The task: Reproduce the lines of the listing exactly, beginning at the top, until the line with "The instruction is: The" has been reproduced too.

Information supplied:
■ ■ ■ ■

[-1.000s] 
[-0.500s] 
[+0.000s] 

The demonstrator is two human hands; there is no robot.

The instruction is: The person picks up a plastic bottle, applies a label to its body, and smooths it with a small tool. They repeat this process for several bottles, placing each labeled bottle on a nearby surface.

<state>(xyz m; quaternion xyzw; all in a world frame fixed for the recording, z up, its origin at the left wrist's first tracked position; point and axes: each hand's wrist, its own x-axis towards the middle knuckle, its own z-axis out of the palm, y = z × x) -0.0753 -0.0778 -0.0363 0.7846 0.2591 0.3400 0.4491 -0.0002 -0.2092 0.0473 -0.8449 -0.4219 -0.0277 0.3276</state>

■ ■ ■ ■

Finished exercise:
[-1.000s] 
[-0.500s] 
[+0.000s] 

The demonstrator is two human hands; there is no robot.

The instruction is: The person picks up a plastic bottle, applies a label to its body, and smooths it with a small tool. They repeat this process for several bottles, placing each labeled bottle on a nearby surface.

No further answer is required.